Dans un article, le Journal du Textile (30 janvier 2006) affirme que « la complexité de la fabrication limite les possibilités ».
La création d’un espace de 400m2 exclusivement consacrés au prêt-à-porter féminin éthique au dernier Salon du Prêt-à-Porter de Paris-Porte de Versailles visait à structurer et rendre l’offre plus visible sur le marché. Soutenir l’offre « encore microscopique » doit en effet encourager le développement de marques confrontées à des problématiques de sourcing complexes : des minima de commande de tissu particulièrement élevés, la difficulté de mettre en place des ateliers qualifiés aux quatre coins de la planète, le temps de formation nécessaire à l’apprentissage de la confection de produits nouveaux plus élaborés…
Grâce à des réseaux de ventes étoffés, Monoprix, Somewhere, Nature et Découvertes ou Armor Lux ont pu se lancer sans risques et avec succès dans la commercialisation de lignes plutôt « basiques » de tee-shirts, de tops et de pantalons en coton. Mais pour les petites marques émergentes comme Ideo, Misericordia, Seyes ou Les Racines du Ciel, c’est encore le parcours du combattant.
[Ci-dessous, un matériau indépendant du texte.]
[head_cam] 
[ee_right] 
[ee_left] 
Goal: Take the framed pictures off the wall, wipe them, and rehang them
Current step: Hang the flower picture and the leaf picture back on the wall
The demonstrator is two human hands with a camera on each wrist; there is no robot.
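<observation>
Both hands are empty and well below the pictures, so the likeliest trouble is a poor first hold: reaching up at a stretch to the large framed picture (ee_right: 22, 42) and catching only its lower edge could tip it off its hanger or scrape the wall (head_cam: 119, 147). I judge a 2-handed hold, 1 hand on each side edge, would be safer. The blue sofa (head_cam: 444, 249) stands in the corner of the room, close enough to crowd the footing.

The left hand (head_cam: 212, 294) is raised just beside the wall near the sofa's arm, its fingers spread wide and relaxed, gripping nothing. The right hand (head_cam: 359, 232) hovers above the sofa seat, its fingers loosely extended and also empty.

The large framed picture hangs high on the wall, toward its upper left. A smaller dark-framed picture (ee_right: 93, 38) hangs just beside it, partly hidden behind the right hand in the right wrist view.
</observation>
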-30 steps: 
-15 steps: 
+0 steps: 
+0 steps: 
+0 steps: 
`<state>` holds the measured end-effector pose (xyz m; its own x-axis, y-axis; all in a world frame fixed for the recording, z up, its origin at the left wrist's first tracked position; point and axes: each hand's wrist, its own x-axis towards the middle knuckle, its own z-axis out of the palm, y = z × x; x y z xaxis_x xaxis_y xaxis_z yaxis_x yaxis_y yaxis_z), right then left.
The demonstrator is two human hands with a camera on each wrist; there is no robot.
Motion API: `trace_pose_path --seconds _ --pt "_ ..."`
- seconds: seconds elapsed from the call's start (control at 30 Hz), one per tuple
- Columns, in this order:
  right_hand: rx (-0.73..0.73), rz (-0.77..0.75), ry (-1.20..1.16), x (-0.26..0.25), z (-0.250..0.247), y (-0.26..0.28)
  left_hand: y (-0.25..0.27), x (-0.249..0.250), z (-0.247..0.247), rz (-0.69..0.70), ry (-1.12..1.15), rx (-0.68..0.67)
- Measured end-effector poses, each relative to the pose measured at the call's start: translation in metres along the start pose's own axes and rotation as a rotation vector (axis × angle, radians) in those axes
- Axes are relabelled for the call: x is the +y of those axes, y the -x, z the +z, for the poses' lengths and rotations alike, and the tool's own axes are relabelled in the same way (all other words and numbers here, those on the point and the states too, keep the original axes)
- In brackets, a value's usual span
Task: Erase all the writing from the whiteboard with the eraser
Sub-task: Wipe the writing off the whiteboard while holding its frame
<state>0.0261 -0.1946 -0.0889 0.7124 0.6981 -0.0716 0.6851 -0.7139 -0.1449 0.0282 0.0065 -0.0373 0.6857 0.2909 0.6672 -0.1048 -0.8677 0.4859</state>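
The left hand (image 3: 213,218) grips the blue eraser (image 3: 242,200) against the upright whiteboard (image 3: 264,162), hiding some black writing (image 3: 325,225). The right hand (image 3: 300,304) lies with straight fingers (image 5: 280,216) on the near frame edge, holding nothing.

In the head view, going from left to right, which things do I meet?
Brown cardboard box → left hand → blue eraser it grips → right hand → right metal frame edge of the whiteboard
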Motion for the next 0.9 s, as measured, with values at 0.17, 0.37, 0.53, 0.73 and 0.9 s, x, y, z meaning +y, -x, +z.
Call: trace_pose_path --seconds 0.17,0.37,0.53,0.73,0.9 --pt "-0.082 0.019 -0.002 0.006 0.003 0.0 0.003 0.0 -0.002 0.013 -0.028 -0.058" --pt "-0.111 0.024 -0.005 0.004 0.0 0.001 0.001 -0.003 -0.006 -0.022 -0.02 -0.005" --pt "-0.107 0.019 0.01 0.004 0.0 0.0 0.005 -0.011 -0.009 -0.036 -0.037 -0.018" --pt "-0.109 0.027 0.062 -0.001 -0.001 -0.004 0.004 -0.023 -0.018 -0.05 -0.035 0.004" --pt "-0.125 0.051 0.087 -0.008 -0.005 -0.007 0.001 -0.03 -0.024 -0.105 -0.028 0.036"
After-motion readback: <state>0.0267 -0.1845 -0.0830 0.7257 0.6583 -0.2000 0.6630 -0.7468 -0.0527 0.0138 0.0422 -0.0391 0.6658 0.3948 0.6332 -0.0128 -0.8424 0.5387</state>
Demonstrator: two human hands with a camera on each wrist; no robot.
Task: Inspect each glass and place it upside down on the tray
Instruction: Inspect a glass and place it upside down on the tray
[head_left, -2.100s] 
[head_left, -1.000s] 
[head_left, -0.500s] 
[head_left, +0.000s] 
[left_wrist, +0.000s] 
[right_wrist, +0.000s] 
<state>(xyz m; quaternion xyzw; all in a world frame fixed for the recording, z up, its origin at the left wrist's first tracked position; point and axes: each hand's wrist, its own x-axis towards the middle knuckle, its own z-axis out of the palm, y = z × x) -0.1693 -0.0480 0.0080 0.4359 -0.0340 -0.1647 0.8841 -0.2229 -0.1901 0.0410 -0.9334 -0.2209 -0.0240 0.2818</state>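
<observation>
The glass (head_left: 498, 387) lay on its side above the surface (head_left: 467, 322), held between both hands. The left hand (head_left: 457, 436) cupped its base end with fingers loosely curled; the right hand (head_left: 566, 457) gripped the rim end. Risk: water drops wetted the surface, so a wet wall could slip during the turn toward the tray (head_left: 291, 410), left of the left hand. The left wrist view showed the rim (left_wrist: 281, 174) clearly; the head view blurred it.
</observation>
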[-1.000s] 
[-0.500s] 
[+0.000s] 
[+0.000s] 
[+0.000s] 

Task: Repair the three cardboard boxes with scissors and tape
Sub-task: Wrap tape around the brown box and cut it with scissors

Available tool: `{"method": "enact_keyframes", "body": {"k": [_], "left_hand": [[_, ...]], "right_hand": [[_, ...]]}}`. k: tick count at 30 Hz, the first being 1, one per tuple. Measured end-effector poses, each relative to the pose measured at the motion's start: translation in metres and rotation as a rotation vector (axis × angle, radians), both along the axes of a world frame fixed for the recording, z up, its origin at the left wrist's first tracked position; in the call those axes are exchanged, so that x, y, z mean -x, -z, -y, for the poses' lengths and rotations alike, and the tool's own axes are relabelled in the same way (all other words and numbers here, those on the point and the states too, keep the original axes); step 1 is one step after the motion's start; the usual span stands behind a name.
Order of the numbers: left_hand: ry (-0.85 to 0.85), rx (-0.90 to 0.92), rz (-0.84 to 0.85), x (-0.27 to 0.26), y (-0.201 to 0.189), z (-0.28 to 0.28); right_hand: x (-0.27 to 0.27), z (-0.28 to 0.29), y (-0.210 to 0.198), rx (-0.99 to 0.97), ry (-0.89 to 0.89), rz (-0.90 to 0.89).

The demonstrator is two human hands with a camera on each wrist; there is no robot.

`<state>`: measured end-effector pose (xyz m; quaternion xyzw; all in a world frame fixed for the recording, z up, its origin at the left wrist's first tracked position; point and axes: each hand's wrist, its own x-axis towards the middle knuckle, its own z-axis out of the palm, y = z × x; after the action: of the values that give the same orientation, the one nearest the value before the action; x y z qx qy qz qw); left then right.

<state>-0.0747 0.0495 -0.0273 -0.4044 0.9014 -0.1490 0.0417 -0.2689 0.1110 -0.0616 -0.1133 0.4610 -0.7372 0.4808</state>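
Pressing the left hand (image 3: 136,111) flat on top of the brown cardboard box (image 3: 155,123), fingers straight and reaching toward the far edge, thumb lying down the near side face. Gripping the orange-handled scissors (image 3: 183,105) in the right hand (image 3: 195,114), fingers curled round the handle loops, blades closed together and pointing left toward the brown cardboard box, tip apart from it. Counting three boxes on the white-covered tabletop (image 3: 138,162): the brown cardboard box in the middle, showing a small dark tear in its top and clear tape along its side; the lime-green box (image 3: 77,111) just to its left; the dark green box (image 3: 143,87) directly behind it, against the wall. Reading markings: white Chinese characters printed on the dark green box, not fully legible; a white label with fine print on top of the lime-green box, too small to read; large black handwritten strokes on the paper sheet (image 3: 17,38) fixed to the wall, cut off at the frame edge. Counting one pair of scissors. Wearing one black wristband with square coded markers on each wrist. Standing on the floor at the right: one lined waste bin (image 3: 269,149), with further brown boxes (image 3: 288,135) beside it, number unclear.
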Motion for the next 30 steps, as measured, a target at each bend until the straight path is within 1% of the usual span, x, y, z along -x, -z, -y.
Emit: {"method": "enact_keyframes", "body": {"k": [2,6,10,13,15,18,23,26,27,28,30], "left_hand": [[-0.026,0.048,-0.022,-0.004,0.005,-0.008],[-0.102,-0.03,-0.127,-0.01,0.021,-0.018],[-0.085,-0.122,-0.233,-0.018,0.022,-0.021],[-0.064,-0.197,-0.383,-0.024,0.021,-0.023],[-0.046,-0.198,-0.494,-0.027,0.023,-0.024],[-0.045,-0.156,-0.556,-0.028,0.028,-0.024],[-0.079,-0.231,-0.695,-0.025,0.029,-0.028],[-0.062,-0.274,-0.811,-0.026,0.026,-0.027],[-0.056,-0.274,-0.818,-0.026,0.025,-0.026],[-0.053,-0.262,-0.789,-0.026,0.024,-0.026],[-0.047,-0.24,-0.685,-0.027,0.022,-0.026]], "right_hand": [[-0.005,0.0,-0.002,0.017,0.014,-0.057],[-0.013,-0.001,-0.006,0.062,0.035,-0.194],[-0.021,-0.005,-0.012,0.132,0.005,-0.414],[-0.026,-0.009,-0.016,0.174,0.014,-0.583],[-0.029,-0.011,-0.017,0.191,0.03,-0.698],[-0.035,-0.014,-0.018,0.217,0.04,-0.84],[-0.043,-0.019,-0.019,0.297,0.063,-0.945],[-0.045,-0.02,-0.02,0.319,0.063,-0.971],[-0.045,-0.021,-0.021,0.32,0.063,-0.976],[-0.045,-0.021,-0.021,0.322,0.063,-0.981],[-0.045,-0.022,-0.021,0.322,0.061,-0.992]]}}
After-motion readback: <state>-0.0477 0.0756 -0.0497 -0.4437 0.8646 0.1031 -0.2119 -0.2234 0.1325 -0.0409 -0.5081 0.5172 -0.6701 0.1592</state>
Les difficultés de l’approvisionnement découragent la créativité des stylistes. Sans compter que les grossistes et détaillants ne sont pas sensibles au discours éthique. Pour le Journal du Textile, le développement encore embryonnaire de la certification et donc l’absence de marketing autour de la mode éthique sont responsables de ce désintérêt. Depuis peu, Max Havelaar, Skal International et Yamana certifient le coton bio et le coton équitable. Les autres matières premières ne font l’objet d’aucune labellisation.
Malgré un réel intérêt des consommateurs (surtout urbains, ayant fait des études supérieures et âgés de plus de 30 ans), l’offre d’habillement en France reste donc placée sous le signe de la mode et du produit, non de la démarche.